TASK GOAL:
Take the listing below and print exactly the lines starting at the line containing "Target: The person" and ending at the line containing "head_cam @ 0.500", both ends included, and no others.

THE DATA:
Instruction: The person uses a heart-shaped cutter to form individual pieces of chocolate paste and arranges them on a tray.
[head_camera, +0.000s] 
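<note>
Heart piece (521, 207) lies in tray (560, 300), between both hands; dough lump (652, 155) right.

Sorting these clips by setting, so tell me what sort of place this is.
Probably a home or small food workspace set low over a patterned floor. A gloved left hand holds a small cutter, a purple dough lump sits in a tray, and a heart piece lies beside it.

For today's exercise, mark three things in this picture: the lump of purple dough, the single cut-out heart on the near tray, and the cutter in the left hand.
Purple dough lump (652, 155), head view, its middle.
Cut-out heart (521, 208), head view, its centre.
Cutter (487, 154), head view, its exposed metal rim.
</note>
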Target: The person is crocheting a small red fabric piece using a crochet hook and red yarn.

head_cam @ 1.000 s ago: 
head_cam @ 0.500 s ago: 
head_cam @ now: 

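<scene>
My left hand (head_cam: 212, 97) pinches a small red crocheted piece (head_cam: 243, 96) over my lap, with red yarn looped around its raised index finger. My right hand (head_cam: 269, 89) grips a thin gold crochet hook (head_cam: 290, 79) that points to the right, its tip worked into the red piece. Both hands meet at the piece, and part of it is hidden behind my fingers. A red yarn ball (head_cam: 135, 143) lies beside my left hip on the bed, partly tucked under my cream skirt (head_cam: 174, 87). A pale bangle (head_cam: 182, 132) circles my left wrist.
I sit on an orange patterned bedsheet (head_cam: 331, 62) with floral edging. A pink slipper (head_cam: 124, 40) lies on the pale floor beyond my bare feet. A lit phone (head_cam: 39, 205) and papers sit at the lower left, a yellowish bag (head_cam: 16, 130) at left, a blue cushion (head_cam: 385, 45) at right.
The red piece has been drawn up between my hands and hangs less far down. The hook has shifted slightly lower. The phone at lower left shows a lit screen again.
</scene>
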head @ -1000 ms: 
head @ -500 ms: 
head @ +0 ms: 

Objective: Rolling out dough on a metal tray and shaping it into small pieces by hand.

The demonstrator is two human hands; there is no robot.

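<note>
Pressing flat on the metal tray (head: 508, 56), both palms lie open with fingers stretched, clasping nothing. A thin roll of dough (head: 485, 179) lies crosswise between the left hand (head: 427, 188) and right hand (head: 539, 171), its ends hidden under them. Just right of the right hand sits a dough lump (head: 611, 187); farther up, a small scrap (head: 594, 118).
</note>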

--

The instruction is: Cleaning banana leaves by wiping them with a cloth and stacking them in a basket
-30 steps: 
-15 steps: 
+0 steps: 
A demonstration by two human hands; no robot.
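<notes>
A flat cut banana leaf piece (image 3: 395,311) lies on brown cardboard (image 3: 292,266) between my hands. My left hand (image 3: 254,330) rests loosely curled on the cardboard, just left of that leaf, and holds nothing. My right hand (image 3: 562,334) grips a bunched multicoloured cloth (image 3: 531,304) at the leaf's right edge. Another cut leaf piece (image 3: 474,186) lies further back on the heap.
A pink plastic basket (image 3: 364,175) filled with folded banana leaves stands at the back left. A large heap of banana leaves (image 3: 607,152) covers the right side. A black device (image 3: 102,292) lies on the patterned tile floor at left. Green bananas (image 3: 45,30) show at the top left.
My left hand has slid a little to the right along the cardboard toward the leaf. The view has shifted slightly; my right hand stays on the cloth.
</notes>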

SOLUTION TO THIS PROBLEM:
Target: The person is crocheting a small red fabric piece using a crochet hook and red yarn.

head_cam @ 1.000 s ago: 
head_cam @ 0.500 s ago: 

There is no more to the answer.